▶ WHAT TO PRODUCE:
Copy the lines below that contain "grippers".

▶ INFORMATION PROVIDED:
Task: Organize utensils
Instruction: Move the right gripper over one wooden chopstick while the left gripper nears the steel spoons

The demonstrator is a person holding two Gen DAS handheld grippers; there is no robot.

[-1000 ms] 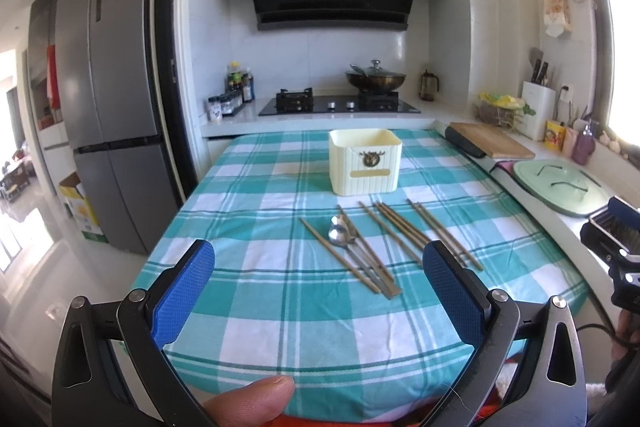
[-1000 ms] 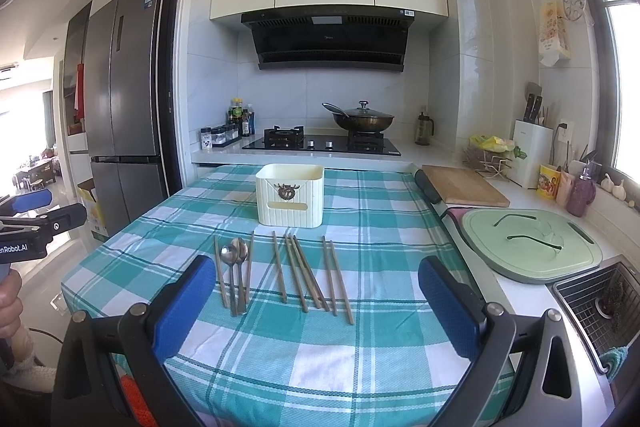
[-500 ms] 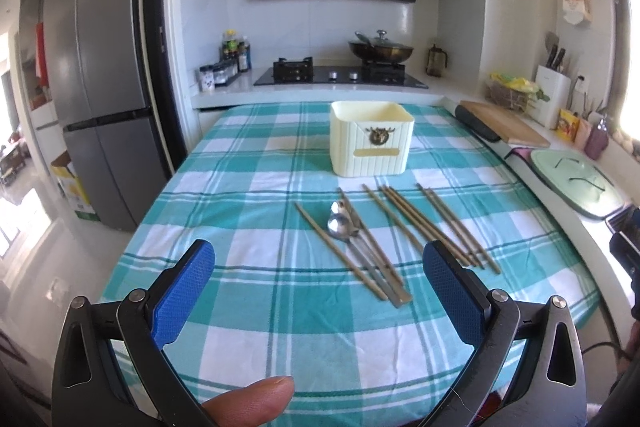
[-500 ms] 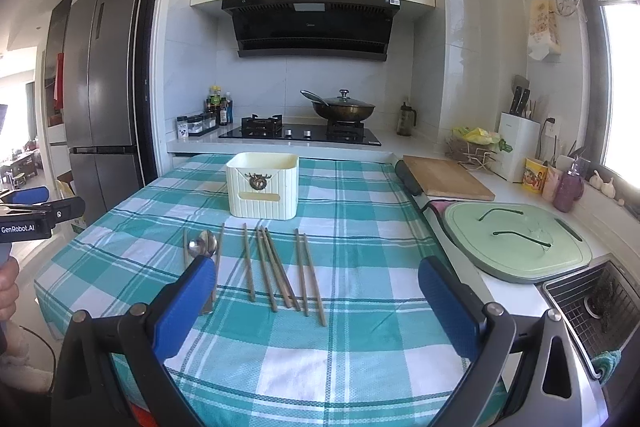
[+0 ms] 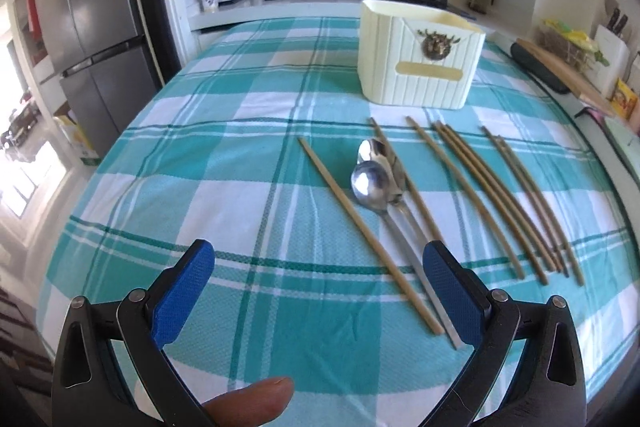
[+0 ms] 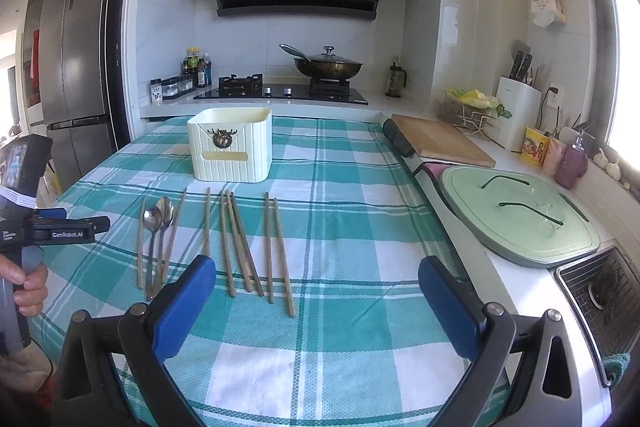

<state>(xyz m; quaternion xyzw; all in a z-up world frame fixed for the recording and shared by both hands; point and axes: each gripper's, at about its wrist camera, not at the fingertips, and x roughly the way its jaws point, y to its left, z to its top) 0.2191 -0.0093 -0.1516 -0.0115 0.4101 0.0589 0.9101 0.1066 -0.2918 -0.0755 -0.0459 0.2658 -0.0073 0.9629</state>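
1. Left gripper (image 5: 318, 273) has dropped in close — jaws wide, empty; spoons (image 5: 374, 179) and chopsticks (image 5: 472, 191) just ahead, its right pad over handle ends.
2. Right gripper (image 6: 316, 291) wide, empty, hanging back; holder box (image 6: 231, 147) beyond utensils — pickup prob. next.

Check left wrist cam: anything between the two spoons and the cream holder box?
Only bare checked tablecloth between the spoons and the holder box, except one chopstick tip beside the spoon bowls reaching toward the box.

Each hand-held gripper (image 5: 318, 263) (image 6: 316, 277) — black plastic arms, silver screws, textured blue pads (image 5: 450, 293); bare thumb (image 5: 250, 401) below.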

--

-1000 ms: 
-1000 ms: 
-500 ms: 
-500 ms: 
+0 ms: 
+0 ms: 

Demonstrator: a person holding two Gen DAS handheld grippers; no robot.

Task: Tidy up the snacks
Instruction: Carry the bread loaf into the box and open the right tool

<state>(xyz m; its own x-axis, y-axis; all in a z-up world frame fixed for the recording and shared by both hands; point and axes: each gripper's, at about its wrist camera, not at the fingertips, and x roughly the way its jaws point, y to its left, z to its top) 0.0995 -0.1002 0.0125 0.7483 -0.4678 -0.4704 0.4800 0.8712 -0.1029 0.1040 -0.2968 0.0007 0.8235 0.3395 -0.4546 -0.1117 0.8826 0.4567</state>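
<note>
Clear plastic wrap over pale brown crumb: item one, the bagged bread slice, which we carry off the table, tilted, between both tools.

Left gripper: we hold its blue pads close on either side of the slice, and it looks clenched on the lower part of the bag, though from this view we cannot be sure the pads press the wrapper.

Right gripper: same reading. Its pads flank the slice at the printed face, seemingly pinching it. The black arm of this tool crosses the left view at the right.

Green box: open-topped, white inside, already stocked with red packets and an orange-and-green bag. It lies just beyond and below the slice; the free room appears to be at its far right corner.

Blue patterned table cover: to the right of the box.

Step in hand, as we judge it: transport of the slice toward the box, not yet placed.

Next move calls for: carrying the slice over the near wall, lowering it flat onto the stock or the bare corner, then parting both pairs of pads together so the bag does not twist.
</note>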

▶ RESULT OF THIS EXERCISE:
The demonstrator is a person holding two Gen DAS handheld grippers; there is no robot.
Demonstrator: a person holding two Gen DAS handheld grippers; no robot.

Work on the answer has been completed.